Overview
Machine Learning Engineer Jobs in Mississauga, Ontario, Canada at Integrated Resources, Inc ( IRI )
Title: Machine Learning Engineer
Company: Integrated Resources, Inc ( IRI )
Location: Mississauga, Ontario, Canada
Job Title: Data Scientist – Generative and Agentic AI
Job Location: Mississauga, ON
Job Duration: 6 Months (possibility of extension)
Job Description:
- We are a team of highly experienced and collaborative bioinformatics scientists and we are seeking a qualified contractor to help us evaluate and develop generative AI and agentic AI approaches for healthcare and computational biology applications.

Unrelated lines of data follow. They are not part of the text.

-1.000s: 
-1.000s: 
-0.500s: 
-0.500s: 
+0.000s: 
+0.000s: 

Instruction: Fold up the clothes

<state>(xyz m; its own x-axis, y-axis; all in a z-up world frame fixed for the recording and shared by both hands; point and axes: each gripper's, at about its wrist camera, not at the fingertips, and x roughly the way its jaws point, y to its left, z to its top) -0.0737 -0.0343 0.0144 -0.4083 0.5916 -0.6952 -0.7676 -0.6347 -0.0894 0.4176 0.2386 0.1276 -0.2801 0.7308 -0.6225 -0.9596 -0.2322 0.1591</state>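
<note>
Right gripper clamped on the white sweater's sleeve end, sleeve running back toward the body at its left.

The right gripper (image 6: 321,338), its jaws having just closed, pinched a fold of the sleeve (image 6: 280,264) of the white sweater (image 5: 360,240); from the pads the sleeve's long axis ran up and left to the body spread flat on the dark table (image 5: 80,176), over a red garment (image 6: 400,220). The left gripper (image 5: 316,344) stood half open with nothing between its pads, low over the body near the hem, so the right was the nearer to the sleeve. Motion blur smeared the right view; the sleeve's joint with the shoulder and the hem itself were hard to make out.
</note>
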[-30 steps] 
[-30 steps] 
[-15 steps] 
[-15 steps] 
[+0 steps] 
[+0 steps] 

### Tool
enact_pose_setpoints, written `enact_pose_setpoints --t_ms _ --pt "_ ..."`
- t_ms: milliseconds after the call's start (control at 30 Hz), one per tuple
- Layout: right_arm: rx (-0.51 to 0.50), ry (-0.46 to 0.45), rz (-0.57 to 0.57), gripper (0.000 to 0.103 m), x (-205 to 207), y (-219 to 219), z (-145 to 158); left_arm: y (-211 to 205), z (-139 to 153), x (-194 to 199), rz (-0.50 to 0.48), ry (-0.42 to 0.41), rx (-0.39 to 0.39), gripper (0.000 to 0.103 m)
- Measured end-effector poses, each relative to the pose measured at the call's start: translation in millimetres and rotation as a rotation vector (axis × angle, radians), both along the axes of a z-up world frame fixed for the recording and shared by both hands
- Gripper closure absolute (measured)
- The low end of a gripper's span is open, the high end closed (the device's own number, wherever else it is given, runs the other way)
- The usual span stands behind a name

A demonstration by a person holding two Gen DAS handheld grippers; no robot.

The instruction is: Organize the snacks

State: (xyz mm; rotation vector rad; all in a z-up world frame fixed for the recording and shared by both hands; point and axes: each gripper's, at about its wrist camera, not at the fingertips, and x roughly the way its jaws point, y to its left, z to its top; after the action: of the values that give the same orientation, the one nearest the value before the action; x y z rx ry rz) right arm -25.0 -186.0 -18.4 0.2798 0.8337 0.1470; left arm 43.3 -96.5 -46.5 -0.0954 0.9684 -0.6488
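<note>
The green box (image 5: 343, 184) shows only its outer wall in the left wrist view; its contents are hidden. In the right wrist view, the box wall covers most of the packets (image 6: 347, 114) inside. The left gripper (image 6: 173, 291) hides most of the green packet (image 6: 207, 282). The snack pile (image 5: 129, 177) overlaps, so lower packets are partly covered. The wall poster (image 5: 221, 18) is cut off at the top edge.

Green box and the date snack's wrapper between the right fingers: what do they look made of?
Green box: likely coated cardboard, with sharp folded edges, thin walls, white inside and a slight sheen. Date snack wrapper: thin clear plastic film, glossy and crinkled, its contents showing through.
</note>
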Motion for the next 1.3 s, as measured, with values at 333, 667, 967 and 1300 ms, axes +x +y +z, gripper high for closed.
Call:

- Your work will involve research and development of generative AI and agentic AI based methods for multiple bioinformatics domains, including next-generation sequencing (NGS), precision medicine and related biological data workflows.
- Working at the intersection of state-of-the-art AI and bioinformatics will provide the opportunity to apply advanced AI methods to important real-world biomedical problems.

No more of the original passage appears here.